Es ist nicht das erste Mal, dass Panera Bread Dinge tut, die auf den ersten Blick nicht in die Zeit passen, aber gerade dadurch wirken. Der Marke mit USA-weit rund 1400 Bakery Cafés gelingt es zurzeit besser als den meisten anderen, gute Umsätze auch ohne Discount-Angebote zu machen. Dazu CEO Ron Shaich: „Die meisten fokussieren ihre Gedanken und ihr Tun auf arbeitslose Bürger.

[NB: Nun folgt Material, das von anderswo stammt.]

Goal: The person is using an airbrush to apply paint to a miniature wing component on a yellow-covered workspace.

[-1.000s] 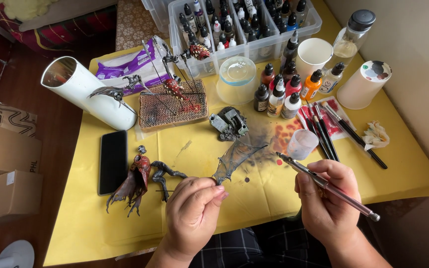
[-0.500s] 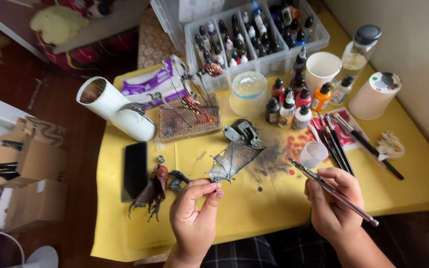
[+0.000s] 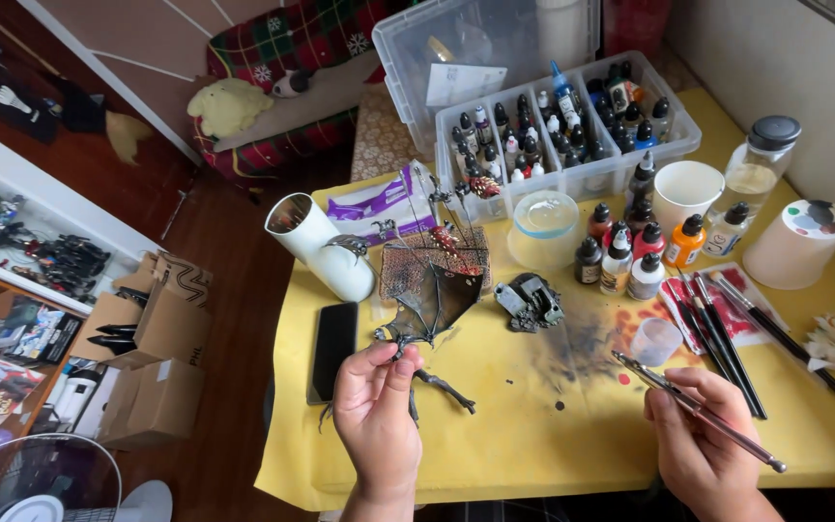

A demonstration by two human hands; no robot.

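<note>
The left hand (image 3: 376, 411) is gripping a dark winged figure (image 3: 434, 300); the right hand (image 3: 703, 447) is holding a brush (image 3: 698, 412). Wing appears painted; red accents seemingly pending.

Landmark: wire mesh stand (image 3: 434, 268) on worktop (image 3: 533, 425). Phone (image 3: 332, 350) lies left of it, paint bottles (image 3: 630, 256) right, bottle bin (image 3: 572, 130) behind.
</note>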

Wir fokussieren auf jene 90 Prozent der Bevölkerung, die einen Job haben.“
Nach einem Bericht der Fachzeitschrift „foodservice“ legt Ron Shaich großen Wert darauf, dass Panera Bread in den letzten ein bis zwei Jahren sehr viel in Qualität investiert hat. Sein Kommentar: „Alle Ketten kürzen irgendwo – Portionsgröße, Qualität, Mitarbeiterstunden – das Ergebnis ist, der Gast merkt's sofort.“
Panera's Zielgruppe sind die 25- bis 50-Jährigen der Einkommenskategorie 40.000 bis 100.000 Dollar pro Jahr. Es gelte, dieser Zielgruppe Gründe zu geben, immer öfter zu Panera statt zu anderen Marken zu kommen, so der CEO. Er ließ praktisch das komplette Sortiment dahingehend durcharbeiten, dass die Produkte mit frischeren Zutaten konfiguriert werden. In Kürze wird beispielsweise ein Frühstückssandwich mit frischen Eiern statt Eimasse eingeführt.
Nach eigenen Angaben hat die Rezession Panera nur an einer einzigen Stelle getroffen, nämlich beim Catering-Business. Es wird 2009 deutlich weniger Lunch-Geschäft mit Unternehmen gemacht (Lieferungen für Meetings etc.) als 2008.